After Boston: Terrorism and the Technology Gap

The Boston Marathon bombing, subsequent manhunt and current investigation are unprecedented – not only due to the nature of the attack but because of how much information has been available to law enforcement, the public and the suspects. Unlike any previous large-scale attack, data came in at a staggering velocity within seconds of the twin explosions, yielding constant changes and misreporting, but also the timely apprehension of the suspects.

For all its evident successes, however, this “big data” event exposed many limitations in existing technologies, demonstrating the need for new capabilities and providing new collaborative opportunities for law enforcement and technology developers. This article is about the technological capabilities Boston demonstrated we need, rather than about the victims, the heroism of the Boston responders or cooperation among the agencies involved. Some of the technologies discussed below may already exist in some form, but still are not ideally suited to the needs of this kind of event.

Here’s my punch list:
Avid for Intel: The FBI and Boston Police Department (BPD) requested and received video and photos from witnesses to the blast and from private security cameras in the vicinity. Capabilities in this area are not ready for “prime time”. To my knowledge there is no image and video management system that can operate at scale to quickly to stitch together the various images in both space and time. The best seem to be in the entertainment industry – something akin to the Avid video editing and production suite – than the intelligence community. Each image from a smart phone carries telemetry data that can be used to orient it in space and time. Add hundreds or even thousands of those images together, taken from different vantage points and different times, and you have an amazingly detailed mosaic of the environment. Being able to ‘play it back’ to particular time stamps, say to see who put a package where, is an enormous challenge and opportunity. I suspect that Boston pulled off this feat with brute force but a technology solution to this type of image management capability seems to be in order. Similar ideas can be seen in movies, but these haven’t yet made the trip from the big screen to the real world. No matter how many video cameras a city installs, we should expect that there will be increasing amounts of consumer imagery and video available and we must develop the technology to harness it.

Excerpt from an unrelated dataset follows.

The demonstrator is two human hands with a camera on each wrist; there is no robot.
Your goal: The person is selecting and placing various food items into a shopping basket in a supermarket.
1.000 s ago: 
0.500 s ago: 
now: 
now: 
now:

Complex Event Processing (CEP): It’s difficult to imagine the barrage of information flying at the Boston law enforcement team on April 15th: citizen tips, social media posts, 911 calls and forensic evidence to name a few. But I could imagine that the primary information management system was email, and that it wouldn’t take long in a rapidly evolving event such as this to be drowned in message traffic and miss key pieces of information. CEP is an idea typically found in machine automation, but automating alerts based on key events could ensure that the right message gets to the right people automatically. That might mean any small event in a key location (or a certain type of activity anywhere) generates an alert. In order for CEP to be effective for a rapidly evolving situation, it would require a very simple configuration interface and easy integration into data streams and messaging systems. In the next Boston-type event there will be no time to call a support contractor for help configuring rules; this has to be almost consumer-friendly out of the box.

Link Analysis: There is a critical need in rapidly unfolding situations to organize the information you have and tie it together in a way that allows you to tell a story or build a case. As the Boston authorities tried to figure out who the suspects were, little pieces of information came in all the time, answering critical questions like: How many suspects are there? Where do they live? Where do they work? How are they tied together? This is certainly the promise of link analysis software from vendors like Palantir, IBM/i2, Visual Analytics, Centrifuge and others. Unfortunately, without a room full of engineers from the vendor, customers don’t have the capability to use these tools rapidly enough and with the level of sophistication this type of event requires, and most agencies end up using these tools for a few simple activities and as basic drawing packages. The products, business models and capabilities destined for use in crises must evolve in order to make the kind of headway needed during a fast-moving event. Even a city the size of Boston doesn’t have the budget or the day-to-day need for the level of investment that would be required to have those capabilities using today’s solutions.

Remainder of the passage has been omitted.